◆ **PROBLEM DESCRIPTION**
All that is needed is every line of the listing below that has "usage".

◆ **DATA FOR THE TASK**
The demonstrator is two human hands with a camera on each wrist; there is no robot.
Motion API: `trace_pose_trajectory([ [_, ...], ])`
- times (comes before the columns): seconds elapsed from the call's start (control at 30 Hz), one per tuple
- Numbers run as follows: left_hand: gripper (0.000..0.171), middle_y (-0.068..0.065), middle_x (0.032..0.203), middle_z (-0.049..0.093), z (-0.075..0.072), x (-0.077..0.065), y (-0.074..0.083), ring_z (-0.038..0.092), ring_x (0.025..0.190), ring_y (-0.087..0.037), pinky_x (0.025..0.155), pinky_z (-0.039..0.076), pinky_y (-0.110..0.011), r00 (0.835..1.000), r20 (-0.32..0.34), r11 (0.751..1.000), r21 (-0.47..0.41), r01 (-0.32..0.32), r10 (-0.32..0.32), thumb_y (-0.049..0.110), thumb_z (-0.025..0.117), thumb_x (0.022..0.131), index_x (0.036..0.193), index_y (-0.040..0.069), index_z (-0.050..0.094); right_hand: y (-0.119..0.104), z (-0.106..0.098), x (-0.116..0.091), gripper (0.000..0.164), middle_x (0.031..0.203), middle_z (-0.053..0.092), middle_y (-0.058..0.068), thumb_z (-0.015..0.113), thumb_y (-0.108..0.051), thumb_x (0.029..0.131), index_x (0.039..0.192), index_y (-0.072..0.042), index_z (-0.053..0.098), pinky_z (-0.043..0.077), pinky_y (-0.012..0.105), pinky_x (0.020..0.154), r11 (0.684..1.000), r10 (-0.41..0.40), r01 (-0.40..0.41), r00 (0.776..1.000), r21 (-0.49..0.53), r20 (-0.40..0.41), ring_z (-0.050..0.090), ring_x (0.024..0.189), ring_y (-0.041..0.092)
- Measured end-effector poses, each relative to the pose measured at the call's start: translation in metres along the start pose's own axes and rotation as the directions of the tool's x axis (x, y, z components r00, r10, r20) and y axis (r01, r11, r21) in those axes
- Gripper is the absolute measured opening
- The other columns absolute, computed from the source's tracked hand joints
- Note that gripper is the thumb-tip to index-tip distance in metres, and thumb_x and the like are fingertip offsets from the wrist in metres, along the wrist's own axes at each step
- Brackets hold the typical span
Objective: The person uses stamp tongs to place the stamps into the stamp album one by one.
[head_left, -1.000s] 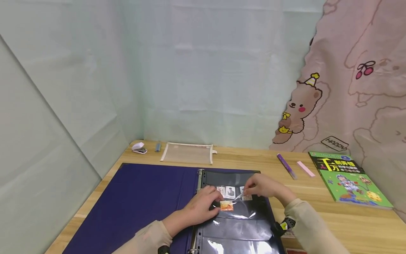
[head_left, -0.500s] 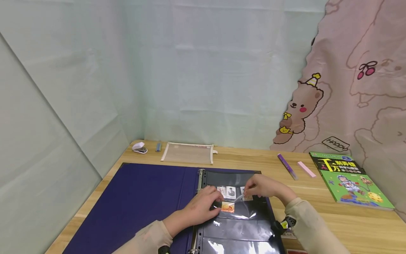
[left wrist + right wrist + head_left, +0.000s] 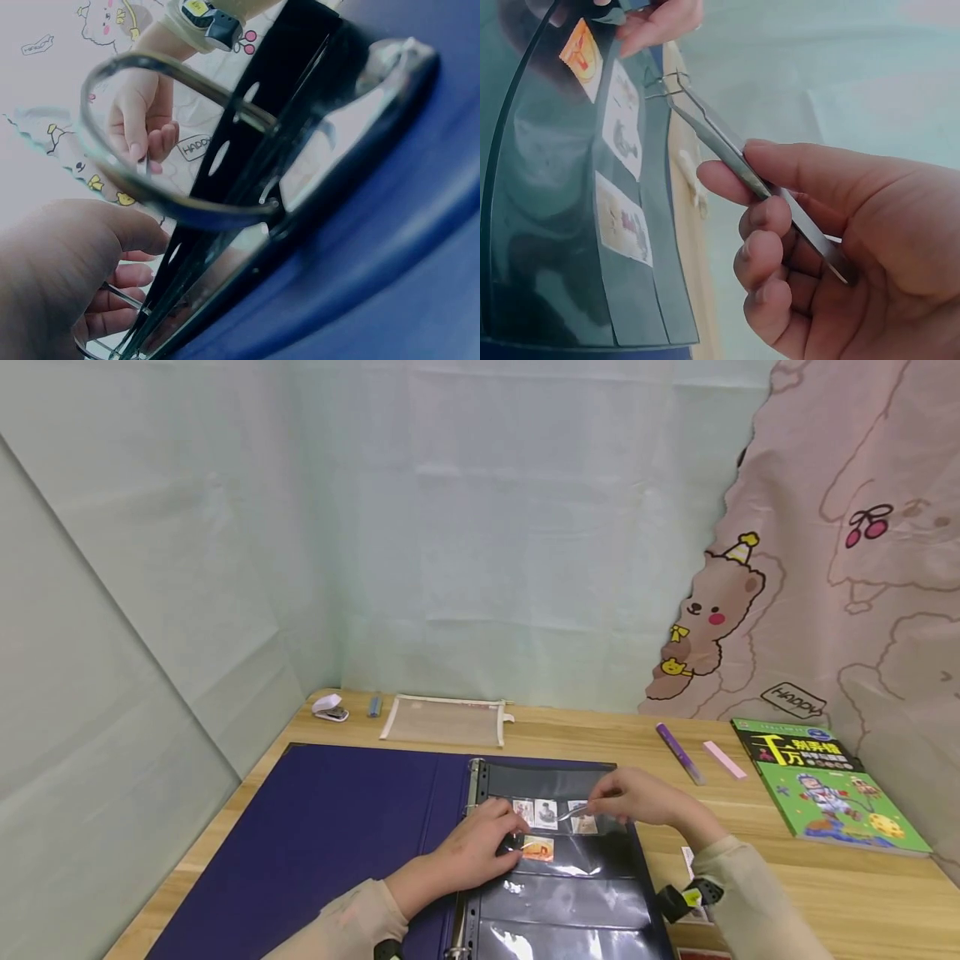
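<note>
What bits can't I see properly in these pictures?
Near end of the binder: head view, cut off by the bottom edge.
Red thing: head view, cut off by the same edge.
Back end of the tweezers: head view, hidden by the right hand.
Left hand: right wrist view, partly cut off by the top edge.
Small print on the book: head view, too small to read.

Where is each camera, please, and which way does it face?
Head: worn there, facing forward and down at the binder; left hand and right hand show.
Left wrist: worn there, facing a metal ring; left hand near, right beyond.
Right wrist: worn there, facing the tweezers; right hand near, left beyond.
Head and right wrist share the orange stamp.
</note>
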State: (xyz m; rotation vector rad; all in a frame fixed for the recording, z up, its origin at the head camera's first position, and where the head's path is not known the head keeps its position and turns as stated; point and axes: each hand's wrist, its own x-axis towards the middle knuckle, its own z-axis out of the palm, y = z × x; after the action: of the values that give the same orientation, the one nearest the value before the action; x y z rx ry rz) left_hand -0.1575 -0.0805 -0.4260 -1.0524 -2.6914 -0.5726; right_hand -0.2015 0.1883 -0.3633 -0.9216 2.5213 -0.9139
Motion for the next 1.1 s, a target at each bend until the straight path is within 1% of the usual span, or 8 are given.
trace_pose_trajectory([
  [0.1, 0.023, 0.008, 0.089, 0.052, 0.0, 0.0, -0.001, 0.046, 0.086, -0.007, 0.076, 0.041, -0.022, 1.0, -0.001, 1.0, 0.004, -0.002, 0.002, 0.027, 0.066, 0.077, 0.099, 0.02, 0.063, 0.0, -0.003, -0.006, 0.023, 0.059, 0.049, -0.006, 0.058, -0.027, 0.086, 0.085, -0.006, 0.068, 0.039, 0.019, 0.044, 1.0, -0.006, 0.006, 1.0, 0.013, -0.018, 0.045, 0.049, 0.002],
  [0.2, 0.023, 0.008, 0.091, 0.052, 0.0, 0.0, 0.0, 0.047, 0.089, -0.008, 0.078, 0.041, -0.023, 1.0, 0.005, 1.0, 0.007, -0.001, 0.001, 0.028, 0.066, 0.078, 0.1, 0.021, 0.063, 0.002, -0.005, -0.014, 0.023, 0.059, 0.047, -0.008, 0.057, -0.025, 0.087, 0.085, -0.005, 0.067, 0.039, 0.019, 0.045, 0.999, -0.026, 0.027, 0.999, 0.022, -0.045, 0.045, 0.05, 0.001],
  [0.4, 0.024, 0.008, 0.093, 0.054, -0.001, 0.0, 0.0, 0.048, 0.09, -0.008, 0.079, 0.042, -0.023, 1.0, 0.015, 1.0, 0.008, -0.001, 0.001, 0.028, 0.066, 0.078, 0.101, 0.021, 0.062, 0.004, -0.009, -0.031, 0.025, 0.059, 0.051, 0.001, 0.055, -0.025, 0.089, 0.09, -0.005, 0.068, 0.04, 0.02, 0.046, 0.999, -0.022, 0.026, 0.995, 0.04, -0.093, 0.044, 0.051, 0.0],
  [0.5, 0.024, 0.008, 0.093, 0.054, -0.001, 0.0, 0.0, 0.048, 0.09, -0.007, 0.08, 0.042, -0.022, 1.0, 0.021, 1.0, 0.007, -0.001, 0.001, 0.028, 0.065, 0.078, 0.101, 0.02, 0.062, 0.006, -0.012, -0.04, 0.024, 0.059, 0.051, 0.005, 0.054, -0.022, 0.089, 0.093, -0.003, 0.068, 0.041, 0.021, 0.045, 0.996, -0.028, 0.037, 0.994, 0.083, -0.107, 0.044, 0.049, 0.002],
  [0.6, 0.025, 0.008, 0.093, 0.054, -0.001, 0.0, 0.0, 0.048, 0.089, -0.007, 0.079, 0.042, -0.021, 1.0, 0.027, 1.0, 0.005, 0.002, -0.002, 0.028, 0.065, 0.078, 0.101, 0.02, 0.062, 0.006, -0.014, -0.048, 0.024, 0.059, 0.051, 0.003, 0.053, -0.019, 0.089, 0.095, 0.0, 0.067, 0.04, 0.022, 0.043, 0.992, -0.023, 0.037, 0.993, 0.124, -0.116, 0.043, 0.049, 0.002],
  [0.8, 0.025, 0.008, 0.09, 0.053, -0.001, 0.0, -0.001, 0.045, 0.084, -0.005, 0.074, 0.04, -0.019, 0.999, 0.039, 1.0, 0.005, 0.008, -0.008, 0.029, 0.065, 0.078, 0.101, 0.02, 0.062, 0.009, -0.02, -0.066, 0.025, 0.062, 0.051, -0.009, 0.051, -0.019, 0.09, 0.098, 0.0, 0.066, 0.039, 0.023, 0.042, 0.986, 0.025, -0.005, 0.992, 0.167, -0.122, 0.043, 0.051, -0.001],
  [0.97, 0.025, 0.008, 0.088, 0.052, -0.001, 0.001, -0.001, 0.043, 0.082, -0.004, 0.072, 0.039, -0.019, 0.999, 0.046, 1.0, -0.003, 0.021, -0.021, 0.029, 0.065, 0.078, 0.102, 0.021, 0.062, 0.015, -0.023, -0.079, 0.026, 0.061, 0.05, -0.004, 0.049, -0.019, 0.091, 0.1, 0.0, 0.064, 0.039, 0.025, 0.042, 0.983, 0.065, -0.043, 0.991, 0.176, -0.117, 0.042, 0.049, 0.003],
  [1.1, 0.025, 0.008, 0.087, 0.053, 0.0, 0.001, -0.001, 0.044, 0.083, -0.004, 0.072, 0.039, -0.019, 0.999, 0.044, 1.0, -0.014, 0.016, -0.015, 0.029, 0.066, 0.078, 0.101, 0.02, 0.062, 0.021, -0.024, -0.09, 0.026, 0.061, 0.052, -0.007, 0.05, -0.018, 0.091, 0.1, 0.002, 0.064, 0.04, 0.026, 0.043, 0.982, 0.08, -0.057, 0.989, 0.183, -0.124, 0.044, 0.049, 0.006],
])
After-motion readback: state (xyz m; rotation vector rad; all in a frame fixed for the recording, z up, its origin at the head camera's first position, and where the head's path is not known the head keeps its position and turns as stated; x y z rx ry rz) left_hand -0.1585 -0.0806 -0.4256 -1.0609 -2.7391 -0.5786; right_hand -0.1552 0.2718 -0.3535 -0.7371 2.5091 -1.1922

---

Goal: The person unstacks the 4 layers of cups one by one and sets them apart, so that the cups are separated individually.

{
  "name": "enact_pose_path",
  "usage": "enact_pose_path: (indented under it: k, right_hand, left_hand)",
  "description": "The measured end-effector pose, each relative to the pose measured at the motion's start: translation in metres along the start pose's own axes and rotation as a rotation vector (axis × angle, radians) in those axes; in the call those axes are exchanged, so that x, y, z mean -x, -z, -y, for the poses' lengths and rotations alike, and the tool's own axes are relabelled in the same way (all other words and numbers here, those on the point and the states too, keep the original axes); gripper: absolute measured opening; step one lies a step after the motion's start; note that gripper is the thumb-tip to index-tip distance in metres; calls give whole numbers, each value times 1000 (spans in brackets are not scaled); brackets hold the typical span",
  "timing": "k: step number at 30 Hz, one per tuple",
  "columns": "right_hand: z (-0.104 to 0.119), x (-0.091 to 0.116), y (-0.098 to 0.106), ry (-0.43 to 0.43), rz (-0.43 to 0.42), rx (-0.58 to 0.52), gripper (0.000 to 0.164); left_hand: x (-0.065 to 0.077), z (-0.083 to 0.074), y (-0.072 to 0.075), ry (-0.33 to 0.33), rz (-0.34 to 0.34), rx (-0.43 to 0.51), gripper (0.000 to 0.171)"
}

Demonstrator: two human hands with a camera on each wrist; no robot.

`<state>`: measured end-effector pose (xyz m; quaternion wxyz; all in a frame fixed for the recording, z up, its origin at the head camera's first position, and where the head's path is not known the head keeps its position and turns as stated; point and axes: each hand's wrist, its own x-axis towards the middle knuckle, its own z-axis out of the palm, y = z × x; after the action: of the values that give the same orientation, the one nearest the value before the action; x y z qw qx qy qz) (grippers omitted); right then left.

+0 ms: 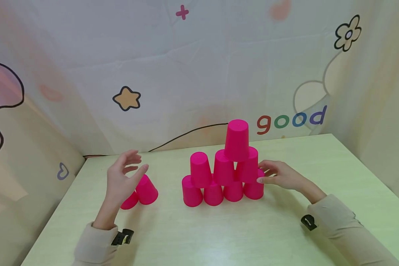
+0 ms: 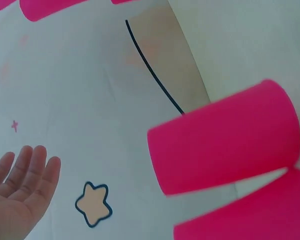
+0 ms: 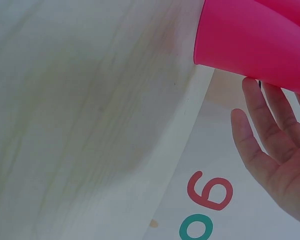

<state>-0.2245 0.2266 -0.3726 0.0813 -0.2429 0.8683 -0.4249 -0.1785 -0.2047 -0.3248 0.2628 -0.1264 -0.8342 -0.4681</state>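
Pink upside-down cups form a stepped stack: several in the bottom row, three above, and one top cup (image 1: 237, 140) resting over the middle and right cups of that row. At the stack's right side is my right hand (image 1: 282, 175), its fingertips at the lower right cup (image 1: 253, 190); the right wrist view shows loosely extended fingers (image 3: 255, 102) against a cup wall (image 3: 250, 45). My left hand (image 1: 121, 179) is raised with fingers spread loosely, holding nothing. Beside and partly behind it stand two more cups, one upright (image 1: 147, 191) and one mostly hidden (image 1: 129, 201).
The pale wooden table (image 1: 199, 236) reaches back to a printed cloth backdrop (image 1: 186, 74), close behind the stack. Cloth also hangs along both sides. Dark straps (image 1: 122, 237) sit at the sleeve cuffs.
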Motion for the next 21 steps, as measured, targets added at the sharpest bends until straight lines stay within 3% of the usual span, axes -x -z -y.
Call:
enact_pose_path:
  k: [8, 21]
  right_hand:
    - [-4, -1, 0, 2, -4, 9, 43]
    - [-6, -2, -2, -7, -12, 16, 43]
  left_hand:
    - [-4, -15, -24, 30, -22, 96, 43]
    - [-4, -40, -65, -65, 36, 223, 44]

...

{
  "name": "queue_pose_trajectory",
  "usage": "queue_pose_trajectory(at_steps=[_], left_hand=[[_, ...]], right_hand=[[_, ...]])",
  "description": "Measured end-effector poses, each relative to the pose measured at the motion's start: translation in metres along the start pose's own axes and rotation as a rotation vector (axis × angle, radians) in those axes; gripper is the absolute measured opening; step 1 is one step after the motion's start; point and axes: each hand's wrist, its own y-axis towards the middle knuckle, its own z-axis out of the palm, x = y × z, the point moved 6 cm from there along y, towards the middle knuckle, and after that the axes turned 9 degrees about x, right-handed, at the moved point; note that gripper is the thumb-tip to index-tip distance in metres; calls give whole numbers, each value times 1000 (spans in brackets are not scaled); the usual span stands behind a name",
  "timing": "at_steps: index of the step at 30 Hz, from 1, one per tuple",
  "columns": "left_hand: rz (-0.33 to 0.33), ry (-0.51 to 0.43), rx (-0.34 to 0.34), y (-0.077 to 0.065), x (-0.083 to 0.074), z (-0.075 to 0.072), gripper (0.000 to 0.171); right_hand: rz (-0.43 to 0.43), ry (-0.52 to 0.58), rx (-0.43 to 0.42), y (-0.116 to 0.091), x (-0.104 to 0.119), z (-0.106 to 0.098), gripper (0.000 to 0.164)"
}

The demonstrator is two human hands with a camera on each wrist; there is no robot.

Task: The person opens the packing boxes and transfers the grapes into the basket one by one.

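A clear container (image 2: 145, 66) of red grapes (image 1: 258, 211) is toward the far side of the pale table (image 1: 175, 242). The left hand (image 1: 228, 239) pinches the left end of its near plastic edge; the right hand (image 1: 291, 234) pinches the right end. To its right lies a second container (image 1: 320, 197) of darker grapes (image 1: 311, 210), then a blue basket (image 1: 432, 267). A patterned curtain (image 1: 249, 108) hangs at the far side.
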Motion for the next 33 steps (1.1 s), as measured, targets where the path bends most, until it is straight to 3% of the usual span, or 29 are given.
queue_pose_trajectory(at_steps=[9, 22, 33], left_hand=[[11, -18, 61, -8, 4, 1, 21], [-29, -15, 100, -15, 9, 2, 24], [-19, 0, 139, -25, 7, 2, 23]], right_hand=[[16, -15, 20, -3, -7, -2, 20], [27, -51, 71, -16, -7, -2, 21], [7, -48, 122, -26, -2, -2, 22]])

◆ **COMPLETED TASK**
  "usage": "enact_pose_path: (indented under it: k, right_hand, left_hand)",
  "usage": "queue_pose_trajectory(at_steps=[_], left_hand=[[_, ...]], right_hand=[[_, ...]])",

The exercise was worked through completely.